Endothelial dysfunction in a murine model of thyroid hormone resistance

Background  The development of a knockin mouse model of resistance to thyroid hormone (RTH) has led to a greater understanding of both the molecular and clinical behaviour of this syndrome. We have investigated the vascular response in RTH using a specific (TRβ PV) knockin mouse model targeting the PV mutation to the thyroid hormone receptor β gene locus. Materials and methods  Ring segments of the thoracic aorta were used to assess the response of homozygous, heterozygous and wild‐type controls to contractile agents, potassium chloride and phenylephrine.
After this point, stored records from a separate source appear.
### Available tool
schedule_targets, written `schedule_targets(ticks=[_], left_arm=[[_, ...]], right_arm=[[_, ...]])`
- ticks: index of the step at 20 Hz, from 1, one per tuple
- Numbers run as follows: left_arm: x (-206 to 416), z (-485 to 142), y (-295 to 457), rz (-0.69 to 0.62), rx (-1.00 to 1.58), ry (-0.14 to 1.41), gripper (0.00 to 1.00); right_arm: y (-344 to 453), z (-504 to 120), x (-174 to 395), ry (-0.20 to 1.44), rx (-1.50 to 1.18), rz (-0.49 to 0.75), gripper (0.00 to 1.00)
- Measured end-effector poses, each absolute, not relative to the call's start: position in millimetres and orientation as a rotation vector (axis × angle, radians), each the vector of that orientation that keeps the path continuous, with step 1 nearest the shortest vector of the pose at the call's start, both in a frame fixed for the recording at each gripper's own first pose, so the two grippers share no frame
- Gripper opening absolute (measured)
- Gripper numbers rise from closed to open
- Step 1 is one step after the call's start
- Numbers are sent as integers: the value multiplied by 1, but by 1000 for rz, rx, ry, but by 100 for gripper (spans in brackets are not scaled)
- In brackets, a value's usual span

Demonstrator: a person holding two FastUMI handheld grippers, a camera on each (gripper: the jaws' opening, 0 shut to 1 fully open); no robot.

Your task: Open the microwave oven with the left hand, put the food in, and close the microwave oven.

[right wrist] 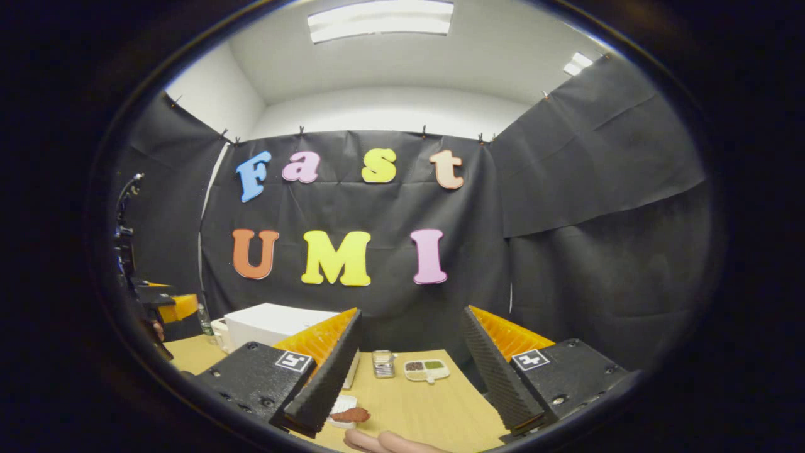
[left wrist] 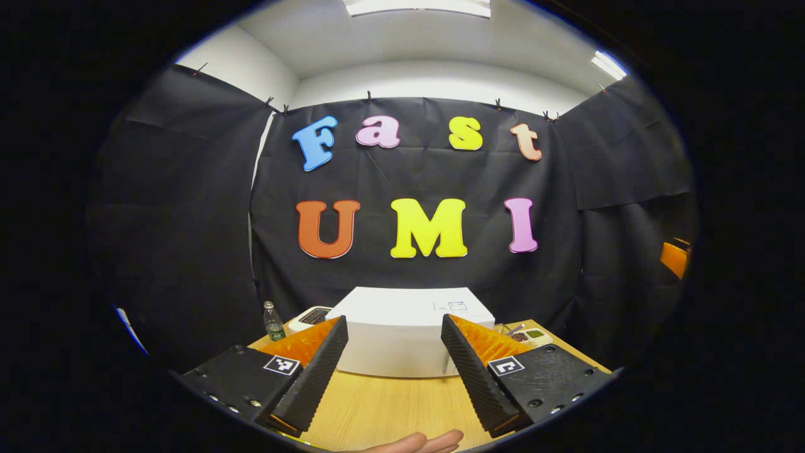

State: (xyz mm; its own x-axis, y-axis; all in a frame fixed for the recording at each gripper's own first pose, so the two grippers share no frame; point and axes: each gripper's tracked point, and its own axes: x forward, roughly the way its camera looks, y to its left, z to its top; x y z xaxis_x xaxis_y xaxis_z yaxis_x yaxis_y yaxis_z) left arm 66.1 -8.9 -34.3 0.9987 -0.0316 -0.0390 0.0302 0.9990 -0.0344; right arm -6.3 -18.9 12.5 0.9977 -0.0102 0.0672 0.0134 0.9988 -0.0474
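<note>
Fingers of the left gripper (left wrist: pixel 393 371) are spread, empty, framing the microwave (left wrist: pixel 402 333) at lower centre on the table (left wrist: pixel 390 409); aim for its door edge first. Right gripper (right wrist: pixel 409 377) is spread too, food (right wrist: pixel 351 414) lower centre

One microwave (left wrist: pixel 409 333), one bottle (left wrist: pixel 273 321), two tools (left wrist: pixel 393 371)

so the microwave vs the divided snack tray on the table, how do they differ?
The microwave is a tall plain white box; the divided tray is low and flat, with dark and green food in its compartments. In the right gripper view the microwave stands far left, the tray near centre. The microwave looks closed; the tray is open-topped. Both rest on the wooden table.
</note>
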Motion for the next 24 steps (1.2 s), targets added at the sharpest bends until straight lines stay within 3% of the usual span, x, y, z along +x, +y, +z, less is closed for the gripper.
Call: schedule_targets(ticks=[1,2,4,5,7,8,9,10,16,17,18,19,20,21,23,24], left_arm=[[76,-39,-17,-51,-42,43,92],[85,-47,-26,-77,-58,53,92],[103,-63,-44,-121,-92,80,92],[112,-72,-51,-132,-99,91,93],[131,-90,-62,-138,-87,104,93],[139,-101,-69,-145,-80,114,92],[148,-113,-78,-161,-80,129,93],[155,-124,-85,-174,-83,145,92],[202,-196,-110,-189,-120,236,93],[209,-207,-112,-188,-117,247,92],[216,-217,-116,-194,-118,254,93],[223,-224,-123,-212,-124,258,92],[229,-232,-128,-227,-135,261,92],[234,-240,-133,-236,-152,269,92],[246,-253,-136,-229,-168,284,92],[252,-259,-137,-219,-161,287,80]], right_arm=[[-21,13,-6,-74,-51,-15,90],[-24,14,-6,-81,-54,-20,100],[-29,13,-7,-90,-59,-27,100],[-31,12,-6,-93,-60,-30,90],[-35,9,-7,-101,-62,-31,90],[-36,8,-7,-104,-66,-32,100],[-37,6,-7,-105,-71,-30,100],[-37,4,-9,-107,-76,-27,90],[-44,-5,-11,-139,-114,-30,90],[-45,-10,-9,-138,-122,-27,100],[-45,-12,-8,-139,-128,-25,90],[-48,-15,-8,-138,-134,-25,90],[-51,-19,-7,-136,-141,-29,100],[-53,-22,-4,-134,-143,-32,90],[-60,-27,-2,-134,-144,-38,94],[-64,-31,0,-128,-141,-43,100]])
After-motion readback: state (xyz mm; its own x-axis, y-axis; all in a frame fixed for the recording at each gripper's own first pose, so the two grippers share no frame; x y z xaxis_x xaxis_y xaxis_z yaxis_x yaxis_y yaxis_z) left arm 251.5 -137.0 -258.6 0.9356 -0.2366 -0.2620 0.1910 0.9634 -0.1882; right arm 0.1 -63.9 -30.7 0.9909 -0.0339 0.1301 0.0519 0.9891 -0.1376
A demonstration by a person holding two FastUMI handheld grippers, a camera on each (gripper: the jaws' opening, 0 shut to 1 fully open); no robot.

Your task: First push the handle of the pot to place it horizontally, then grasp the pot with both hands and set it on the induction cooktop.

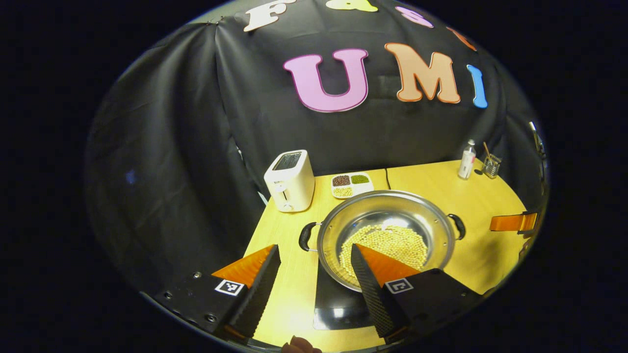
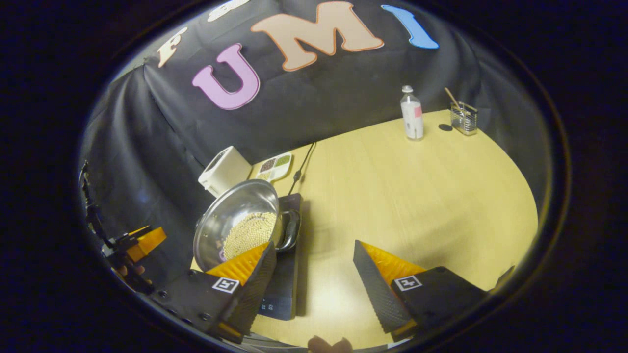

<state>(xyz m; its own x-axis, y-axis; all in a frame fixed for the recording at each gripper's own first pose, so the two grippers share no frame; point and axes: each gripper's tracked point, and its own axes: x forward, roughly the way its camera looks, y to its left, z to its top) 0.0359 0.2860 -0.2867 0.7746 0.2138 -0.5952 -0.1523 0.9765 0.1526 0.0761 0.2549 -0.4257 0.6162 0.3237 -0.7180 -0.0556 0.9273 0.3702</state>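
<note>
Steel pot (image 1: 385, 235) sits on the black cooktop (image 1: 338, 299), near the middle of the wooden table (image 1: 471, 196). The pot holds pale beans (image 1: 392, 242). Its two black handles lie level: the left handle (image 1: 306, 236) and the right handle (image 1: 457, 225) project from opposite sides of the rim.

Left gripper (image 1: 314, 267): fingers spread wide apart, holding nothing. The gripper hovers on the near side of the pot. Its right finger overlaps the pot's near rim in the left gripper view; contact cannot be confirmed.

Right gripper (image 2: 314, 264): fingers also spread wide apart, holding nothing. In the right gripper view the pot (image 2: 238, 223) lies to the left, with one handle (image 2: 290, 230) just beyond the left finger. The cooktop (image 2: 284, 279) extends under the pot toward the near edge.

Far-left items: a white toaster (image 1: 290, 180) and, beside it, a divided tray (image 1: 351, 185) of grains. A cable (image 2: 300, 169) runs from the cooktop toward the far wall. Far-right items: a bottle (image 2: 412, 113) and a small clear holder (image 2: 464, 117), well apart from the pot.
</note>
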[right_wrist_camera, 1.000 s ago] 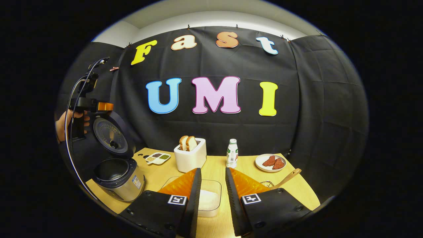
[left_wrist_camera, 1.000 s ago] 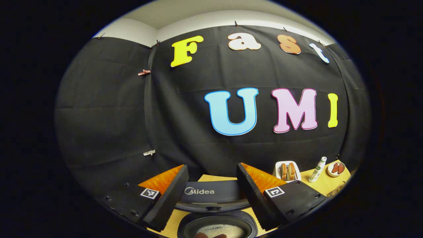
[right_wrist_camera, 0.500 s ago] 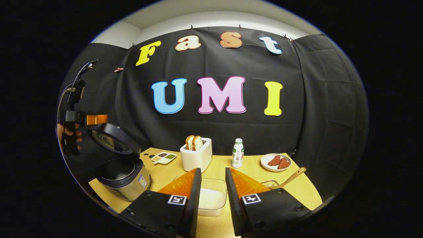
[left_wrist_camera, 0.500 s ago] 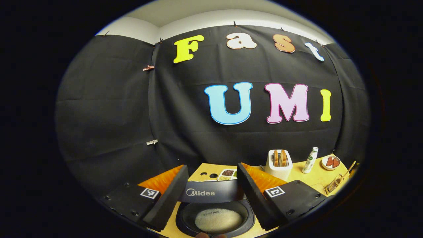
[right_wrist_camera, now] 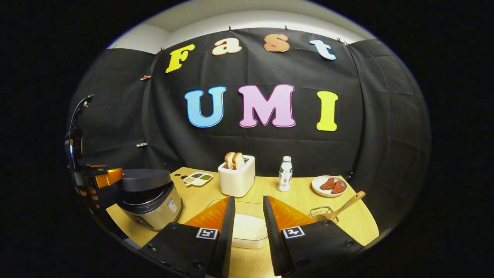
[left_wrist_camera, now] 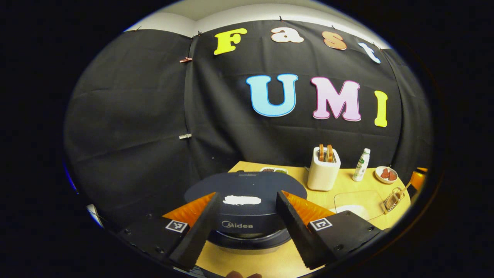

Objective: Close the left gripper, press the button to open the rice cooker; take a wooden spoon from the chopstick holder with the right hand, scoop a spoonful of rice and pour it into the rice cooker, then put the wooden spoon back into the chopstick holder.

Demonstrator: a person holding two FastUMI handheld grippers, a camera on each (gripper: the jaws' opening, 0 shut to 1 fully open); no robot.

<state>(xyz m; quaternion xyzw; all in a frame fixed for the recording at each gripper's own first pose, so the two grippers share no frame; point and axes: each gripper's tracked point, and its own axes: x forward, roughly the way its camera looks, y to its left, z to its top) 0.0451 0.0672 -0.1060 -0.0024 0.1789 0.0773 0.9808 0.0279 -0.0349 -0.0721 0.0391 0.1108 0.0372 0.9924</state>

Each genotype after maximal contraction was exposed to increasing concentrations of relaxing agents, acetylcholine (ACh) and sodium nitroprusside (SNP). Results  The response of these aortic ring segments to ACh and SNP demonstrates that endothelium‐dependent relaxation to ACh was significantly impaired in both heterozygous and homozygous mice compared to controls (69·8 ± 2·0%, 59·7 ± 1·4% and 75·0 ± 1·7%, respectively; P  < 0·001). However, endothelium independent responses to SNP showed no difference between genotypes (114·4 ± 3·2%, 116·8 ± 2·6% and 106·9 ± 4·9%; P  = NS). Conclusion  These data suggest that endothelial function is impaired in the RTH mouse aorta. The respective roles of elevated thyroid stimulating hormone (TSH), elevated thyroid hormone concentrations and the mutated thyroid hormone β receptor require further elucidation.